ASSIGNED TASK:
An exact copy of every record is the required answer.

Segment Start: GIVEN DATA

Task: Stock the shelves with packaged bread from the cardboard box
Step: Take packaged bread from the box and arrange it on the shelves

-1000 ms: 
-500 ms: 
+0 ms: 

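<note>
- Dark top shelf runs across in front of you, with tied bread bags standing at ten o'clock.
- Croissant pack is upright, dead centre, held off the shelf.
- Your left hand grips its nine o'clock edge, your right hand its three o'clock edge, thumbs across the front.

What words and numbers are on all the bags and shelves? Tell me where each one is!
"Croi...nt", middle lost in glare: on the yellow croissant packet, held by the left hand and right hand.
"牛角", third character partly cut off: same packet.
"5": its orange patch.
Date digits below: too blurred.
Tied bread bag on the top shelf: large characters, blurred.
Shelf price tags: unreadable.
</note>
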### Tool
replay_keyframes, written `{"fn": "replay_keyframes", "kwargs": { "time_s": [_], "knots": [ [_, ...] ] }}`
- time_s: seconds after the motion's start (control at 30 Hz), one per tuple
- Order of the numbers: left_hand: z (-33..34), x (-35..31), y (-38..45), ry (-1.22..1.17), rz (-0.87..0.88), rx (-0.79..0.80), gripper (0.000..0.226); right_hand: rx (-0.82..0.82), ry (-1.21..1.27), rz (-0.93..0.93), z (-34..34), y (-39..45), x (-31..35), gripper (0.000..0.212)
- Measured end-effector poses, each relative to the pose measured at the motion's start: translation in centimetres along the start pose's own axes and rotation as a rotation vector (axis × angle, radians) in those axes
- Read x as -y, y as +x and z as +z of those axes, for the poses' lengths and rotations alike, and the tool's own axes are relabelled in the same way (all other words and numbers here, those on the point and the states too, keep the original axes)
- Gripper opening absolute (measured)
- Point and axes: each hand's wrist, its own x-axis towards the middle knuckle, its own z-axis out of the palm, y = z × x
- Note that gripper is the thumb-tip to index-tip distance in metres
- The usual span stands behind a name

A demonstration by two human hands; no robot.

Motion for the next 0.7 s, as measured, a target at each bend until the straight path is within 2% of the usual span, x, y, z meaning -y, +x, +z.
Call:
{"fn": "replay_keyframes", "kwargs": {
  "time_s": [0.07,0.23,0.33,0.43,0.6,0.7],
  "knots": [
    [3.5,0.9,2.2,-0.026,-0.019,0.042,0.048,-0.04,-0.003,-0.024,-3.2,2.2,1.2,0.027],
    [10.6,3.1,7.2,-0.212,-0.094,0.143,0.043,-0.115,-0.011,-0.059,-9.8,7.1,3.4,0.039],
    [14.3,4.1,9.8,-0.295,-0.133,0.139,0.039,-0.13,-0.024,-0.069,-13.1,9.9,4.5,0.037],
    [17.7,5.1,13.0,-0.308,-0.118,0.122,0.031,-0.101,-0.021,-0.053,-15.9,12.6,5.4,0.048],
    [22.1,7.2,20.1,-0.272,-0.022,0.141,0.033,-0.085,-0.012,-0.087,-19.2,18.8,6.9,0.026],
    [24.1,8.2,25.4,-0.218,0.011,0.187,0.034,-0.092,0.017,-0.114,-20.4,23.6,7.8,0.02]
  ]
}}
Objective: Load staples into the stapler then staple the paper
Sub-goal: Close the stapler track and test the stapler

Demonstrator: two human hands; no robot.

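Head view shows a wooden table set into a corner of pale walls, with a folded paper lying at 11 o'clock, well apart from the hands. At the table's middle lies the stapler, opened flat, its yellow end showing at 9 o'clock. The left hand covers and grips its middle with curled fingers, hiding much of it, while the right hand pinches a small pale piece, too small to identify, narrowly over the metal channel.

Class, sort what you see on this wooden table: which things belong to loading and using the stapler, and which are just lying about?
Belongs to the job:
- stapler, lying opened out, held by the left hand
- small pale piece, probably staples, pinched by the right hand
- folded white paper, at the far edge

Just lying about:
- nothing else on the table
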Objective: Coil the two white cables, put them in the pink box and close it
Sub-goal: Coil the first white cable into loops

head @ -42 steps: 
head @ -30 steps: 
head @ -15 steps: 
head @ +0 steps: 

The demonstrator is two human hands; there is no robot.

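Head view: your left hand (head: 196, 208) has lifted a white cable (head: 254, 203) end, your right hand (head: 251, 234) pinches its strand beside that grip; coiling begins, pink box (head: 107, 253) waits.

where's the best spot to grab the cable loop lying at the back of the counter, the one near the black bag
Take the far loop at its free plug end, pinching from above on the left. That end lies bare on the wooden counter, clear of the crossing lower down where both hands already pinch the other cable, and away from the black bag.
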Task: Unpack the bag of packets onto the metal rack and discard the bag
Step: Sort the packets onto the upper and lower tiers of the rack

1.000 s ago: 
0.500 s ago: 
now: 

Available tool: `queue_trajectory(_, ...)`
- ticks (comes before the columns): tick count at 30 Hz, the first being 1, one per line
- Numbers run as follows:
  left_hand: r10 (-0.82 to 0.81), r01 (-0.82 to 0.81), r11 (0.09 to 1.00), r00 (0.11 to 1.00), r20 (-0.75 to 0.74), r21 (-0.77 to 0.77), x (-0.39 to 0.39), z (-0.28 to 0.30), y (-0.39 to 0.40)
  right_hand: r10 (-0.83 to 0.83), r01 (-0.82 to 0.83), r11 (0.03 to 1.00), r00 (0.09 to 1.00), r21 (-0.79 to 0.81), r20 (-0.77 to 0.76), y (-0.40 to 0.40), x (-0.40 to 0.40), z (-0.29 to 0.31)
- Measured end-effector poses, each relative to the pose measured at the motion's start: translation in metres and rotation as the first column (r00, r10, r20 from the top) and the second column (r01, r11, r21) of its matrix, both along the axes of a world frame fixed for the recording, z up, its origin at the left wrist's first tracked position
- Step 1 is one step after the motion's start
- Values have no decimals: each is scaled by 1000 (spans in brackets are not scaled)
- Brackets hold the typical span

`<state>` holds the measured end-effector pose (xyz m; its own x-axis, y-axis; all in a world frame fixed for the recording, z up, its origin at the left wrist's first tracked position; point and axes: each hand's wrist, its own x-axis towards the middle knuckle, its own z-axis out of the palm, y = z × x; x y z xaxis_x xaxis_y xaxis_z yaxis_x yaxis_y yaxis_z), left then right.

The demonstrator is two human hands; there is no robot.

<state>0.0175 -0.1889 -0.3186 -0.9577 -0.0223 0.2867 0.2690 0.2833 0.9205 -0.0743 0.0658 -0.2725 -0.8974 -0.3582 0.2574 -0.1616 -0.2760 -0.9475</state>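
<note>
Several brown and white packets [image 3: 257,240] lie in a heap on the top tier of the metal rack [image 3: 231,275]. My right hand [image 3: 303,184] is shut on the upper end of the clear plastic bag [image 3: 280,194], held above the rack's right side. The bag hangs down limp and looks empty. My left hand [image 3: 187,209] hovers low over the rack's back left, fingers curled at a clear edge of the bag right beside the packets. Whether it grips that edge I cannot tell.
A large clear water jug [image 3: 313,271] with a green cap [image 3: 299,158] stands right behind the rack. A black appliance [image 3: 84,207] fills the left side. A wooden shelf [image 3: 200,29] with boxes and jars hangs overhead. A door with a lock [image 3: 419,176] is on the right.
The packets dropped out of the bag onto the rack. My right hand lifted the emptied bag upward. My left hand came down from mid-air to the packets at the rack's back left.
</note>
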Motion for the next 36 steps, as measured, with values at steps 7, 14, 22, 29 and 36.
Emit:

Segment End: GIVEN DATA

OUTPUT OF THE TASK:
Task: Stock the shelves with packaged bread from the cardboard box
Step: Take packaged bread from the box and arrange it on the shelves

-1000 ms: 
-500 ms: 
+0 ms: 

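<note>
- Dark top shelf runs across in front of you, with tied bread bags standing at ten o'clock.
- Croissant pack is upright, dead centre, held off the shelf.
- Your left hand grips its nine o'clock edge, your right hand its three o'clock edge, thumbs across the front.

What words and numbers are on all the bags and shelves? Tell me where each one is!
"Croi...nt", middle lost in glare: on the yellow croissant packet, held by the left hand and right hand.
"牛角", third character partly cut off: same packet.
"5": its orange patch.
Date digits below: too blurred.
Tied bread bag on the top shelf: large characters, blurred.
Shelf price tags: unreadable.
</note>
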### Tool
replay_keyframes, written `{"fn": "replay_keyframes", "kwargs": { "time_s": [_], "knots": [ [_, ...] ] }}`
- time_s: seconds after the motion's start (control at 30 Hz), one per tuple
- Order of the numbers: left_hand: z (-33..34), x (-35..31), y (-38..45), ry (-1.22..1.17), rz (-0.87..0.88), rx (-0.79..0.80), gripper (0.000..0.226); right_hand: rx (-0.82..0.82), ry (-1.21..1.27), rz (-0.93..0.93), z (-34..34), y (-39..45), x (-31..35), gripper (0.000..0.212)
- Measured end-effector poses, each relative to the pose measured at the motion's start: translation in centimetres along the start pose's own axes and rotation as a rotation vector (axis × angle, radians) in those axes
- Read x as -y, y as +x and z as +z of those axes, for the poses' lengths and rotations alike, and the tool's own axes are relabelled in the same way (all other words and numbers here, those on the point and the states too, keep the original axes)
- Gripper opening absolute (measured)
- Point and axes: each hand's wrist, its own x-axis towards the middle knuckle, its own z-axis out of the palm, y = z × x
- Note that gripper is the thumb-tip to index-tip distance in metres
- The usual span stands behind a name

A demonstration by two human hands; no robot.

Motion for the next 0.7 s, as measured, a target at each bend until the straight path is within 2% of the usual span, x, y, z meaning -y, +x, +z.
Call:
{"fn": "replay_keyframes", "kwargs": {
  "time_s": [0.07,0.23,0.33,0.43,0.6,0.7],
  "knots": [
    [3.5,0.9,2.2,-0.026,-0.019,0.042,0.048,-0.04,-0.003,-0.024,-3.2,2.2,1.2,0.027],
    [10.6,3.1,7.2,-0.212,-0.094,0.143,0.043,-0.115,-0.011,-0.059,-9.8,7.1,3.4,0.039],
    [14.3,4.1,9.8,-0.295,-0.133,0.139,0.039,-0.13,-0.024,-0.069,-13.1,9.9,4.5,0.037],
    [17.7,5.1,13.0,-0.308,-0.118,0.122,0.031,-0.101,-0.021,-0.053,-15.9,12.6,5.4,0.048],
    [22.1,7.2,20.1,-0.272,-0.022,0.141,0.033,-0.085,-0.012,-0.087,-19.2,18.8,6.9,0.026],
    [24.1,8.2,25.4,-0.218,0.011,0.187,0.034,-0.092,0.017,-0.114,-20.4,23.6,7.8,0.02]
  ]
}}
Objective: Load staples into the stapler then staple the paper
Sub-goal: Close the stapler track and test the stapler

Demonstrator: two human hands; no robot.

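Head view shows a wooden table set into a corner of pale walls, with a folded paper lying at 11 o'clock, well apart from the hands. At the table's middle lies the stapler, opened flat, its yellow end showing at 9 o'clock. The left hand covers and grips its middle with curled fingers, hiding much of it, while the right hand pinches a small pale piece, too small to identify, narrowly over the metal channel.

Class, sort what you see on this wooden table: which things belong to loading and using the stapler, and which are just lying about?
Belongs to the job:
- stapler, lying opened out, held by the left hand
- small pale piece, probably staples, pinched by the right hand
- folded white paper, at the far edge

Just lying about:
- nothing else on the table
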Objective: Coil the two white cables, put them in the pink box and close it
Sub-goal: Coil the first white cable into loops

head @ -42 steps: 
head @ -30 steps: 
head @ -15 steps: 
head @ +0 steps: 

The demonstrator is two human hands; there is no robot.

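Head view: your left hand (head: 196, 208) has lifted a white cable (head: 254, 203) end, your right hand (head: 251, 234) pinches its strand beside that grip; coiling begins, pink box (head: 107, 253) waits.

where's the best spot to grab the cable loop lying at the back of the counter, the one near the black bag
Take the far loop at its free plug end, pinching from above on the left. That end lies bare on the wooden counter, clear of the crossing lower down where both hands already pinch the other cable, and away from the black bag.
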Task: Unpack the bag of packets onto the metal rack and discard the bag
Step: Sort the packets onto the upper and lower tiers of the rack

1.000 s ago: 
0.500 s ago: 
now: 

Available tool: `queue_trajectory(_, ...)`
- ticks (comes before the columns): tick count at 30 Hz, the first being 1, one per line
- Numbers run as follows:
  left_hand: r10 (-0.82 to 0.81), r01 (-0.82 to 0.81), r11 (0.09 to 1.00), r00 (0.11 to 1.00), r20 (-0.75 to 0.74), r21 (-0.77 to 0.77), x (-0.39 to 0.39), z (-0.28 to 0.30), y (-0.39 to 0.40)
  right_hand: r10 (-0.83 to 0.83), r01 (-0.82 to 0.83), r11 (0.03 to 1.00), r00 (0.09 to 1.00), r21 (-0.79 to 0.81), r20 (-0.77 to 0.76), y (-0.40 to 0.40), x (-0.40 to 0.40), z (-0.29 to 0.31)
- Measured end-effector poses, each relative to the pose measured at the motion's start: translation in metres and rotation as the first column (r00, r10, r20 from the top) and the second column (r01, r11, r21) of its matrix, both along the axes of a world frame fixed for the recording, z up, its origin at the left wrist's first tracked position
- Step 1 is one step after the motion's start
- Values have no decimals: each is scaled by 1000 (spans in brackets are not scaled)
- Brackets hold the typical span

`<state>` holds the measured end-effector pose (xyz m; its own x-axis, y-axis; all in a world frame fixed for the recording, z up, its origin at the left wrist's first tracked position; point and axes: each hand's wrist, its own x-axis towards the middle knuckle, its own z-axis out of the palm, y = z × x; x y z xaxis_x xaxis_y xaxis_z yaxis_x yaxis_y yaxis_z), left then right.

The demonstrator is two human hands; there is no robot.

<state>0.0175 -0.1889 -0.3186 -0.9577 -0.0223 0.2867 0.2690 0.2833 0.9205 -0.0743 0.0658 -0.2725 -0.8974 -0.3582 0.2574 -0.1616 -0.2760 -0.9475</state>
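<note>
Several brown and white packets [image 3: 257,240] lie in a heap on the top tier of the metal rack [image 3: 231,275]. My right hand [image 3: 303,184] is shut on the upper end of the clear plastic bag [image 3: 280,194], held above the rack's right side. The bag hangs down limp and looks empty. My left hand [image 3: 187,209] hovers low over the rack's back left, fingers curled at a clear edge of the bag right beside the packets. Whether it grips that edge I cannot tell.
A large clear water jug [image 3: 313,271] with a green cap [image 3: 299,158] stands right behind the rack. A black appliance [image 3: 84,207] fills the left side. A wooden shelf [image 3: 200,29] with boxes and jars hangs overhead. A door with a lock [image 3: 419,176] is on the right.
The packets dropped out of the bag onto the rack. My right hand lifted the emptied bag upward. My left hand came down from mid-air to the packets at the rack's back left.
</note>
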Motion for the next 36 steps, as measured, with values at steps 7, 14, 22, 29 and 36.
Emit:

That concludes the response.